WHAT IS BEING ASKED:
For this exercise, repeat the whole listing below exactly. Leave the pictures out.
---------------
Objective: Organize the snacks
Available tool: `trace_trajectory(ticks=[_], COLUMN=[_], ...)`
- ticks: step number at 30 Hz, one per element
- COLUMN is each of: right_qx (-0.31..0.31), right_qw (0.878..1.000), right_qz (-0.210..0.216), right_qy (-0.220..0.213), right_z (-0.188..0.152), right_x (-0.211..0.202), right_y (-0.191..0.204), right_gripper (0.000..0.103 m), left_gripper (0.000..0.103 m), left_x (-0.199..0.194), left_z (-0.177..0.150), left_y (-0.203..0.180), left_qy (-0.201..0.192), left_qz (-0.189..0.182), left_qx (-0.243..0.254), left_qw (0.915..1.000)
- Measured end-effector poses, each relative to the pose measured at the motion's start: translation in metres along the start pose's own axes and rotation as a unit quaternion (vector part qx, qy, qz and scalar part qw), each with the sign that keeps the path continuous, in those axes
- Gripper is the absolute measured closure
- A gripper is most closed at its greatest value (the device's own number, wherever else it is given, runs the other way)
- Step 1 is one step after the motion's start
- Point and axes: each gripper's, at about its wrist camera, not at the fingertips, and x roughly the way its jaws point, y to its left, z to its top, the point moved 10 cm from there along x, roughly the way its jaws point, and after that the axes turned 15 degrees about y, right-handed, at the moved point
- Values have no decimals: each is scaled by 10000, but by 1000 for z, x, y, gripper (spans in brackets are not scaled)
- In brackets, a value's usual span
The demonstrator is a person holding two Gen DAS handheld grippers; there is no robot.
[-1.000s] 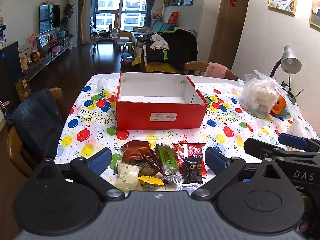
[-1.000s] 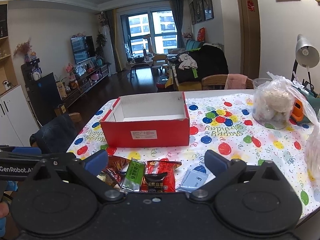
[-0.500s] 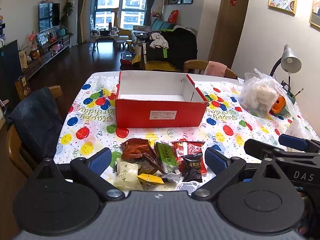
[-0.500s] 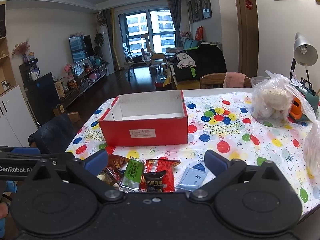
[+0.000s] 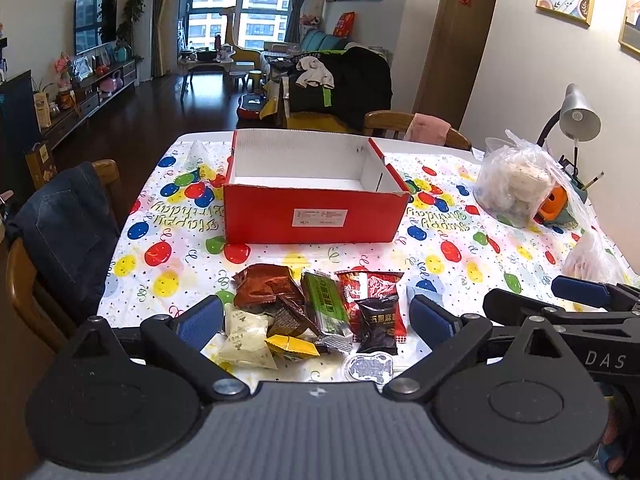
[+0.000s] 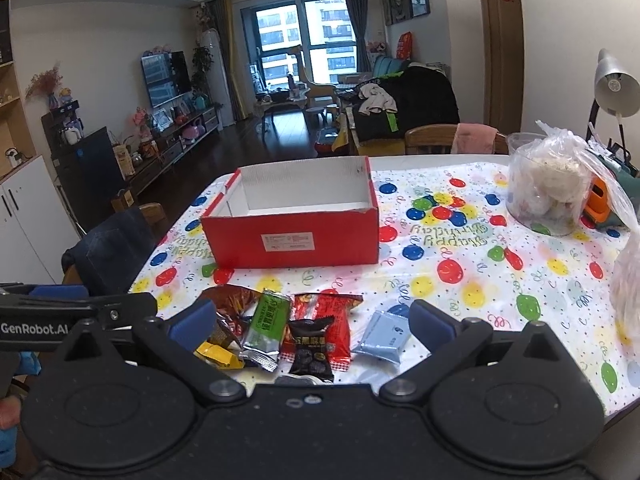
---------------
REPLY TO THE TASK:
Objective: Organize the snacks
Available tool: `trace_trajectory(ticks=[_], COLUMN=[_], ...)`
- ticks: step number at 30 Hz, one per element
- COLUMN is each of: right_qx (-0.31..0.31), right_qw (0.878..1.000), right_qz (-0.210..0.216), right_qy (-0.220..0.213), right_z (-0.188..0.152), right_x (-0.211..0.202), right_y (-0.191..0.204), right_gripper (0.000..0.103 m), left_gripper (0.000..0.103 m), left_x (-0.199..0.194), left_z (-0.177..0.150), left_y (-0.203..0.180), left_qy (-0.201..0.192), left_qz (-0.189..0.182), left_qx (-0.243..0.254), left_qw (0.915..1.000)
- Measured end-effector poses, each relative to the pose measured at the motion's start: translation in metres along the start pose's own axes and rotation as a unit quaternion (vector part qx, qy, qz and scalar part qw), each with the sign that keeps the path continuous, in those axes
- Gripper is the absolute measured closure
- A gripper is most closed at its greatest value (the device's own number, wherever else it is given, runs the other way)
- Step 1 is one step after the motion's start
- Point and axes: each gripper's, at about its wrist camera, not at the fingertips, and x roughly the way its jaws point, y to its left, z to its top, the point moved 10 cm from there along x, roughly the way its jaws point, and after that the axes turned 15 degrees about y, right-handed, at the moved point
- Values have no decimals: each is scaled by 10000, but by 1000 for z, x, y, gripper (spans in brackets are not scaled)
- In brackets, a value's usual span
The demonstrator is a person holding two Gen DAS handheld grippers; there is no robot.
[-1.000s] 
[-1.000s] 
[-0.500s] 
[-0.500s] 
[+0.000s] 
[+0.000s] 

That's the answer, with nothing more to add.